Speech to text in c# - c#

I have a c# program that lets me use my microphone and when I speak, it does commands and will talk back. For example, when I say "What's the weather tomorrow?" It will reply with tomorrows weather.
The only problem is, I have to type out every phrase I want to say and have it pre-recorded. So if I want to ask for the weather, I HAVE to say it like i coded it, no variations. I am wondering if there is code to change this?
I want to be able to say "Whats the weather for tomorrow", "whats tomorrows weather" or "can you tell me tomorrows weather" and it tell me the next days weather, but i don't want to have to type in each phrase into code. I seen something out there about e.Result.Alternates, is that what I need to use?

This cannot be done without involving linguistic resources. Let me explain what I mean by this.
As you may have noticed, your C# program only recognizes pre-recorded phrases and only if you say the exact same words. (As an aside node, this is quite an achievement in itself, because you can hardly say a sentence twice without altering it a bit. Small changes, that is, e.g. in sound frequency or lengths, might not be relevant to your colleagues, but they matter to your program).
Therefore, you need to incorporate a kind of linguistic resource in your program. In other words, make it "understand" facts about human language. Two suggestions with increasing complexity below. All apporaches assume that your tool is capable of tokenizing an audio input stream in a sensible way, i.e. extract words from it.
Pattern matching
To avoid hard-coding the sentences like
Tell me about the weather.
What's the weather tomorrow?
Weather report!
you can instead define a pattern that matches any of those sentences:
if a sentence contains "weather", then output a weather report
This can be further refined in manifold ways, e.g. :
if a sentence contains "weather" and "tomorrow", output tomorrow's forecast.
if a sentence contains "weather" and "Bristol", output a forecast for Bristol
This kind of knowledge must be put into your program explicitly, for instance in the form of a dictionary or lookup table.
Measuring Similarity
If you plan to spend more time on this, you could implement a means for finding the similarity between input sentences. There are many approaches to this as well, but a prominent one is a bag of words, represented as a vector.
In this model, each sentence is represented as a vector, each word in it present as a dimension of the vector. For example, the sentence "I hate green apples" could be represented as
I = 1
hate = 1
green = 1
apples = 1
red = 0
you = 0
Note that the words that do not occur in this particular sentence, but in other phrases the program is likely to encounter, also represent dimensions (for example the red = 0).
The big advantage of this approach is that the similarity of vectors can be easily computed, no matter how multi-dimensional they are. There are several techniques that estimate similarity, one of them is cosine similarity (see for example http://en.wikipedia.org/wiki/Cosine_similarity).
On a more general note, there are many other considerations to be made of course.
For example, some words might be utterly irrelevant to the message you want to convey, as in the following sentence:
I want you to output a weather report.
Here, at least "I", "you" "to" and "a" could be done away with without damaging the basic semantics of the sentence. Such words are called stop words and are discarded early in many tools that perform speech-to-text analysis.
Also note that we started out assuming that your program reliably identifies sound input. In reality, no tool is capable of infallibly identifying speech.
Humans tend to forget that sound actually exists without cues as to where word or sentence boundaries are. This makes so-called disambiguation of input a gargantuan task that is easily underestimated - and ambiguity one of the hardest problems of computational linguistics in general.

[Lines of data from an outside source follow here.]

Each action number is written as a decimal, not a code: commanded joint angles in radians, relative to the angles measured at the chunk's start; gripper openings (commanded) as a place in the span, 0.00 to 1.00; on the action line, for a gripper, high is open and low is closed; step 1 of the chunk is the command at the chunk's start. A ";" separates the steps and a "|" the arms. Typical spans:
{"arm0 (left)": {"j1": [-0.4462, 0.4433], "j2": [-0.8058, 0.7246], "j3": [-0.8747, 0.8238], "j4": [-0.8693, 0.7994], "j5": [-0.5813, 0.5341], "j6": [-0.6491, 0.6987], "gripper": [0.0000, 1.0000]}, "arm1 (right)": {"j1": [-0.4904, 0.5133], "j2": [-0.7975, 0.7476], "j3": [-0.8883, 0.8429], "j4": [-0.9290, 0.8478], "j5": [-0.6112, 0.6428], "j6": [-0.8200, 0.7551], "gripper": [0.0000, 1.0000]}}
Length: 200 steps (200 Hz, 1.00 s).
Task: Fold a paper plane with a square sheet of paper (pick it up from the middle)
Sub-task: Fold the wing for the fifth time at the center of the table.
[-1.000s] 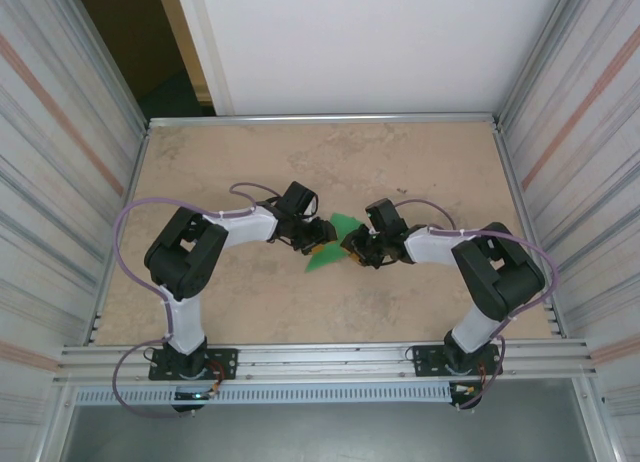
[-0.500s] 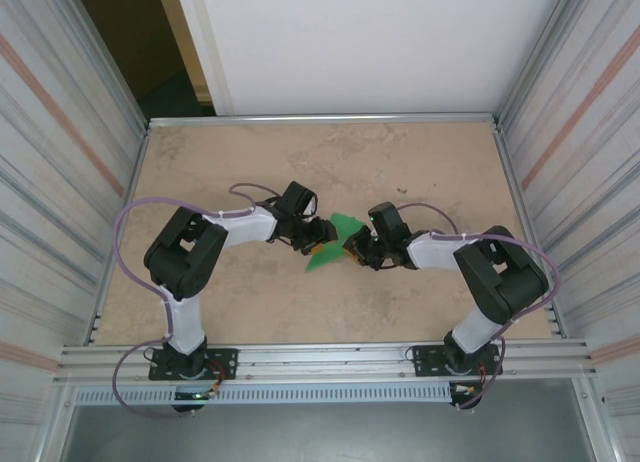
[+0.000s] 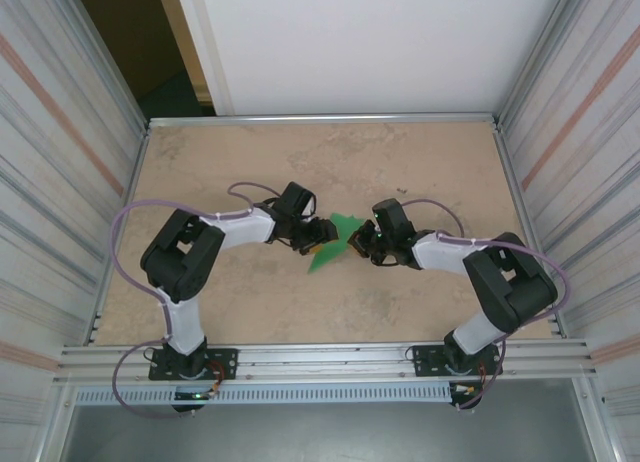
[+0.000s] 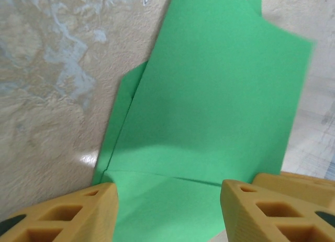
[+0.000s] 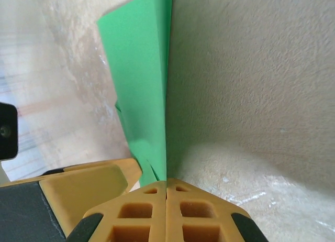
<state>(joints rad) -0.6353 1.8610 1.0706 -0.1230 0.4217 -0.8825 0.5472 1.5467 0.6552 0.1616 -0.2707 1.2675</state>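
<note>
Right tool is now pressed together, pinching the folded edge of the green paper. Left tool is wider, spread apart astride it. Paper lies part-folded at the middle of the tabletop. Likely light, limp, slippery, easily creased; hold gently at the fold.

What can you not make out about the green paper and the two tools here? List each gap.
- Top view: the bright green folded paper sheet is too small to count its layers.
- Left wrist view: the picture's bottom edge cuts off its near part, between the fingers of the open left tool; its far corner is blurred.
- Right wrist view: the shut right tool hides how much paper it pinches.
</note>
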 commanded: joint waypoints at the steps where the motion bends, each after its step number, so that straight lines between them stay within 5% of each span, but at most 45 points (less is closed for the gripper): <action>1: 0.007 -0.112 -0.016 -0.007 -0.048 0.132 0.57 | -0.012 -0.089 0.025 -0.118 0.094 -0.035 0.00; 73: -0.131 -0.249 -0.110 0.080 -0.268 0.610 0.69 | -0.037 -0.149 0.103 -0.303 0.127 -0.056 0.00; 161: -0.277 -0.099 -0.079 0.192 -0.463 0.968 0.64 | -0.091 -0.126 0.133 -0.315 0.038 0.006 0.00; 200: -0.298 -0.077 -0.133 0.330 -0.511 1.038 0.54 | -0.106 -0.120 0.134 -0.315 0.010 0.035 0.00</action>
<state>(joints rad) -0.9215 1.7824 0.9604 0.0834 -0.0246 0.0612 0.4538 1.4170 0.7689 -0.1303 -0.2321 1.2587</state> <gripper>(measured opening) 0.564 0.044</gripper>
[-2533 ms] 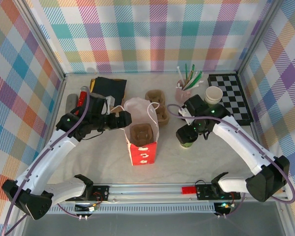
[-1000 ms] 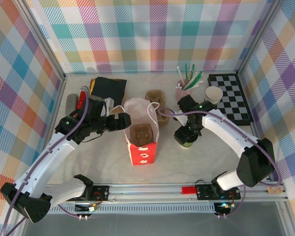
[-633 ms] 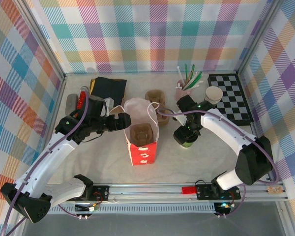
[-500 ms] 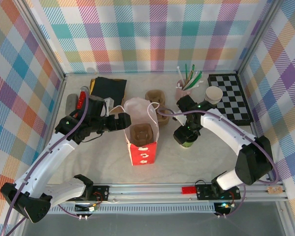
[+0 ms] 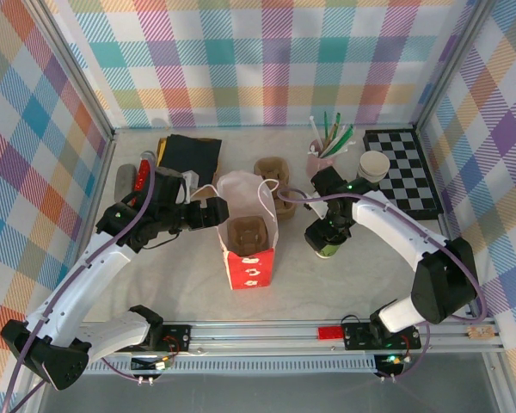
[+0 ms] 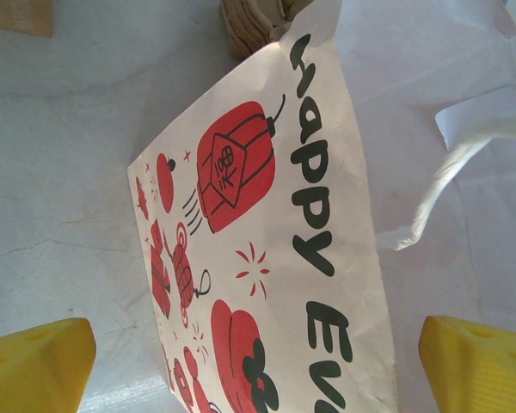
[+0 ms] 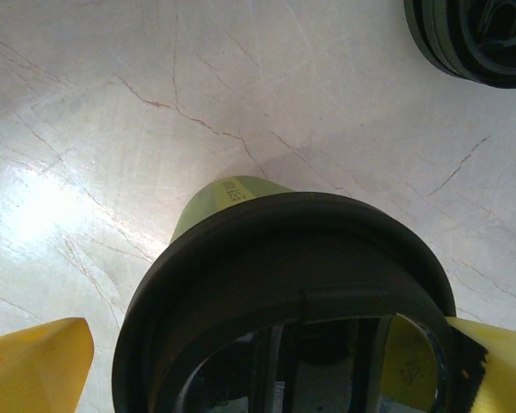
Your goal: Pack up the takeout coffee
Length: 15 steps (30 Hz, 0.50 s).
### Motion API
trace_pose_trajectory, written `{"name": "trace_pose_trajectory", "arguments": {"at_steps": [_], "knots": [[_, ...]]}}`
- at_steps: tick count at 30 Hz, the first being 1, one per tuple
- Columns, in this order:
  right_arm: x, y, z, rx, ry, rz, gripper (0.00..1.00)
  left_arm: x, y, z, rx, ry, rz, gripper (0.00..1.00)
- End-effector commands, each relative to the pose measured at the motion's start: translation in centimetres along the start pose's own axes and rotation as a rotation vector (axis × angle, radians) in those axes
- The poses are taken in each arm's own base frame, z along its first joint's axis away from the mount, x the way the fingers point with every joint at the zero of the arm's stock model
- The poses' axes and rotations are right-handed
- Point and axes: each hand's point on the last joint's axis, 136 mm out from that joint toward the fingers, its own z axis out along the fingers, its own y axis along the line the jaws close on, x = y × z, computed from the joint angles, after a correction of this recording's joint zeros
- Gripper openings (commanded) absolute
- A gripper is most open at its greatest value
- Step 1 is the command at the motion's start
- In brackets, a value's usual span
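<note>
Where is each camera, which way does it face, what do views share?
Top external: above and behind, looking down at the table; left arm, right arm, bases nearest.
Left wrist: faces the printed paper bag; yellow fingers at lower corners.
Right wrist: looks down on the lidded takeout coffee; fingers flank it.
Shared: top view also shows bag, coffee.

On my white marbled table [image 5: 155,275] I see the paper bag [image 5: 248,249], the takeout coffee [image 5: 328,248] to its right, and cardboard carriers [image 5: 275,172], a pink straw cup [image 5: 320,160], a checkered mat [image 5: 406,172] and black napkins [image 5: 189,153] behind.
</note>
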Motion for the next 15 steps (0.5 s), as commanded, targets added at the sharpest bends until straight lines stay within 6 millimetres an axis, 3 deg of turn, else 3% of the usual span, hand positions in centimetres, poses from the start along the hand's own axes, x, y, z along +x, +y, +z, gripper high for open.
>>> {"name": "trace_pose_trajectory", "arguments": {"at_steps": [1,7,15], "knots": [[0.7,1.7,-0.2,-0.09,0.033,0.019,0.99,-0.6,-0.4,-0.7,0.014,-0.035,0.007,0.96],[0.3,2.5,-1.4,-0.126,-0.001,0.035,0.99,-0.7,-0.5,-0.6,0.014,-0.036,0.007,0.96],[-0.2,1.7,-2.6,-0.076,-0.016,0.092,0.99,-0.7,-0.4,-0.6,0.01,-0.032,0.011,0.96]]}}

For that, the code won't be able to judge that! You need to split the command in text array! Such as
Tomorrow
Weather
What
This way, you will compare it with the text that is present in your computer! Lets say, with the command (what) with type (weather) and with the time (tomorrow).
It is better to read and understand each word, then guess it will work as Google! Google uses the same, they break down the string and compare it.

Related

Convert text to sentence case but with added constraints and grammar

I have a task and i am lost in understanding how to begin. I have to convert a sentence that is always in capital case to sentence case. while that is easy and i have done it , there are some constraints.
for e.g. if there is a common short form like say VAT. this has to remain capital.
If there is something like City Tax, this has to remain as it is. similarly, for some other keywords.
Is there any ai approach I can take? performance is important here since this is for a backend API.
we have data to train if needed but it will require some manual labor. I would love if we could take a logical approach to it as well.
I code in C#.
I would love advice on how to approach this problem :)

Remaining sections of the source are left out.